The seamless chemical vapor deposition-made 3D graphene structure was prepared as described above in Example 1. The highly porous structure of GF contributes to a high surface area, but at the same time lowers its electrical conductivity due to the prolonged electron pathway. As will be discussed below, the electrical conductivity of graphene foam is by 2 orders lower than that of graphene pellets in this work. Moreover, the Ni catalyst used herein yields 3.0 mg graphene per gram of nickel powder compared to the Ni foam yielding only 0.4 mg per gram of nickel.

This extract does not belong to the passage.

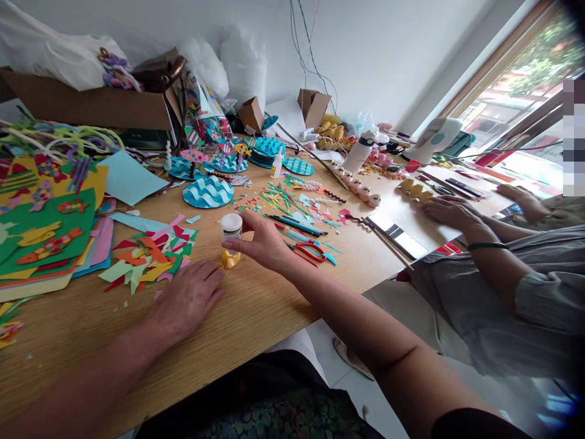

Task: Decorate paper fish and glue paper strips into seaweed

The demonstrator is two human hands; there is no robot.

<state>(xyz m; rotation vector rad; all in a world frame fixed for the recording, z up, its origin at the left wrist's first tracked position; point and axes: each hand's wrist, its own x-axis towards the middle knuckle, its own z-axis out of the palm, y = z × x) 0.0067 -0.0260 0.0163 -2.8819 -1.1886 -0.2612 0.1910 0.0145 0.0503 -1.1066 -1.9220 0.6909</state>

The study of SSA, pore size distribution and electrical conductivity is important to realize the performance of a carbon scaffold for pseudocapacitor application. Though the obtained graphene pellet has a moderate SSA (˜80 m² g⁻¹), it shows a mesopore (˜2 nm) dominated structure, which is beneficial in facilitating a quick diffusion of electrolyte ions as suggested by other groups. Furthermore, the electrical properties of graphene pellets outperform those of other reported graphene scaffold materials for pseudocapacitor electrode applications as shown in Table 4 below. The high electrical conductivity (148 S cm⁻¹) of graphene pellets is attributed to the good quality of graphene prepared by chemical vapor deposition and improved flake to flake contact compared to graphene samples obtained by wet chemistry methods. In addition, due to the compression and the sintering process, the well interconnected nickel grains help to form a seamless 3D graphene structure, which results in a higher electrical conductivity of the samples compared to other chemical vapor deposition-made 3D graphene materials. The electrical conductivity of the 3D graphene described herein can be controlled by the methane concentration during the chemical vapor deposition process as demonstrated in FIG. 11. It can be seen here that the electrical conductivity of graphene pellets starts at a relatively low value of 47 S cm⁻¹ and rises up to 148 S cm⁻¹ with the increase of methane concentration during chemical vapor deposition. This phenomenon could be attributed to the higher methane concentration causing more graphene to grow on the sintered nickel skeleton, which results in a better-interconnected graphene structure. It is worth mentioning that beyond a threshold value of methane concentration, the electrical conductivity decreases. This threshold value in embodiments described herein is 1.9 vol % as observed in FIG. 11. This is probably due to the inability of the catalyst to absorb methane when the methane concentration exceeds a certain saturation point.

TABLE 4
Electrical Conductivity comparison of different
graphene scaffolds for EC electrodes.
                                 Electrical Conductivity
Materials                        (S cm−1)
Embossed chemically modified graphene 12.04
Reduced graphene oxide           5.65
Graphene foam                    1
CNT/graphene foam hybrid film    1.9
Graphene pellet                  148

The fast development of wearable devices and related power sources nowadays demands for electrode materials with good mechanical and electrical properties. The graphene pellets described herein have beneficial characteristics such as high electrical conductivity, good mechanical robustness, and flexibility. Therefore, they are expected to perform well when incorporated as flexible electrodes in devices integrated with woven and non-woven fabric. The effect of bending on the electrical resistance of graphene pellets prepared using 1.9 vol % CH4 with 1 min saturation time during chemical vapor deposition, which reveals the best electrical conductivity among all the prepared samples was studied. The bend and stretch tests were carried out using a 4-point bending device and a high-precision mechanical system. The electrical resistance revealed a small decrease when bending up to a radius of 1.0 mm and could recover after straightening with a resistance increase of only 0.21% (FIG. 12). It is interesting to point out that the resistance of graphene pellets decreased during the bending process, which could be attributed to the compacting effect of 3D graphene pellets during bending. FIG. 13 shows the cyclic bend and release test of graphene pellets at a very small bend radius of 1.0 mm. The resistance of graphene pellets increases rapidly in the first 10 cycles and becomes stable after 1000 cycles (FIG. 13 inset). There is only 7.3% increase in resistance after 5000 cycles at the tested small bend radius of 1.0 mm. These results illustrate the excellent electromechanical stability of graphene pellets compared with conventional materials used in flexible electronics and other graphene materials such as graphene foam and graphene films.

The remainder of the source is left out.